2 Here we have a man who has reached perfection without a teacher, so as to be a vehicle of the spirit and a self-taught genius. He surpasses Cicero in eloquence, Aristotle in argument, Plato in discretion, Aristarchus in learning, Didymus, that man of brass, in the number of his books; and not only Didymus, but all the writers of his time in his knowledge of the Scriptures. It is reported that you have only to give him a theme and he is always ready— like Carneades — to argue on this side or on that, for justice or against it.
The world escaped a great danger, and civil actions and suits concerning succession were saved from a yawning gulf on the day when, despising the bar, he transferred himself to the Church. For, had he been unwilling, who could ever have been proved innocent? And, if he once began to reckon the points of the case upon his fingers, and to spread his syllogistic nets, what criminal would his pleading have failed to save? Had he but stamped his foot, or fixed his eyes, or knitted his brow, or moved his hand, or twirled his beard, he would at once have thrown dust in the eyes of the jury.

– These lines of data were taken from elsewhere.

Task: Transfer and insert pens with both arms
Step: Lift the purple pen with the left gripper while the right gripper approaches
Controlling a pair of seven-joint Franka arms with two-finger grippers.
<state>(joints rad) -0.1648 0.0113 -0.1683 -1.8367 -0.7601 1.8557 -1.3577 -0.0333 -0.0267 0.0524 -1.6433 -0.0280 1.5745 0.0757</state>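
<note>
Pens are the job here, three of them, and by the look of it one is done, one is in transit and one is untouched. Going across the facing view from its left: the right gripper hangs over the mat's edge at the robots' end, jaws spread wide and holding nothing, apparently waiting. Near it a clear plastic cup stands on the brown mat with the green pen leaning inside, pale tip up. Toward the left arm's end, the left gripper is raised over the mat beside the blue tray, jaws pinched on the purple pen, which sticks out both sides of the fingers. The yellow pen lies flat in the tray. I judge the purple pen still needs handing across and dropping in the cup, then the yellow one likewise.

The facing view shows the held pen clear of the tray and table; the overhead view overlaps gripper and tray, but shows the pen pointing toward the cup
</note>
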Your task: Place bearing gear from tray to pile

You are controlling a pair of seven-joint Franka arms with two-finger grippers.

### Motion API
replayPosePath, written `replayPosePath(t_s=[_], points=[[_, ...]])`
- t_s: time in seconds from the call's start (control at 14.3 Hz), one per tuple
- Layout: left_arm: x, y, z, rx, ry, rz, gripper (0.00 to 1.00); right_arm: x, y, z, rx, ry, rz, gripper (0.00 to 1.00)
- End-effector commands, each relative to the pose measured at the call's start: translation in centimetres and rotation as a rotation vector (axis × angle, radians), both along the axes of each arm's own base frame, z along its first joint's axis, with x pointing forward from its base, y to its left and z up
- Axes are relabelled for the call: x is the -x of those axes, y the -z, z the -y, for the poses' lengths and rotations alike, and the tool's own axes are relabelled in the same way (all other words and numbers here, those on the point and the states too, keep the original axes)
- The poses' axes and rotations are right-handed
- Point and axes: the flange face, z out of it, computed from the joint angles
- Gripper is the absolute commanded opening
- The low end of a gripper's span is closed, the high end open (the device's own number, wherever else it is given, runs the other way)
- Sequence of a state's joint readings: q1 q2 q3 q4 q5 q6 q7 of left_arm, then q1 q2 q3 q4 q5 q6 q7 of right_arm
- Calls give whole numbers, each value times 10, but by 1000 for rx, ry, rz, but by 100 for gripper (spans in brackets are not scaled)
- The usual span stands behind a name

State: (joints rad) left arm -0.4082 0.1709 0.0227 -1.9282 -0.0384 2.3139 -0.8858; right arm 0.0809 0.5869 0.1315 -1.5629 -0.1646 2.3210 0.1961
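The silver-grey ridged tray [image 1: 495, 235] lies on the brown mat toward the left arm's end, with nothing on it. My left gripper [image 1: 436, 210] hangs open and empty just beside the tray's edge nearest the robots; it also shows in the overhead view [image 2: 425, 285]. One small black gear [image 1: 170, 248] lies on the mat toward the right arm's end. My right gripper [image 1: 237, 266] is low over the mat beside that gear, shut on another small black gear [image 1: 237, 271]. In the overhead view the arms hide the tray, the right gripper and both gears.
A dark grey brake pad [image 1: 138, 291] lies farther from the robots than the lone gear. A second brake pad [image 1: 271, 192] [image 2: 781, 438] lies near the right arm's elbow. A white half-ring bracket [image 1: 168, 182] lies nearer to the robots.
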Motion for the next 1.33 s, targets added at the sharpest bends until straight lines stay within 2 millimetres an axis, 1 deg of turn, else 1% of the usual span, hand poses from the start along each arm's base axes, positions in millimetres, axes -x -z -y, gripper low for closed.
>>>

No wonder that such a complete Latinist and so profound a master of eloquence overcomes poor me, who— as I have been some time away (from Rome), and without opportunities for speaking Latin— am half a Greek if not altogether a barbarian. No wonder, I say, that he overcomes me when his eloquence has crushed Jovinian in person. Good Jesus! What! even Jovinian that great and clever man! So clever, indeed, that no one can understand his writings, and that when he sings it is only for himself— and for the muses!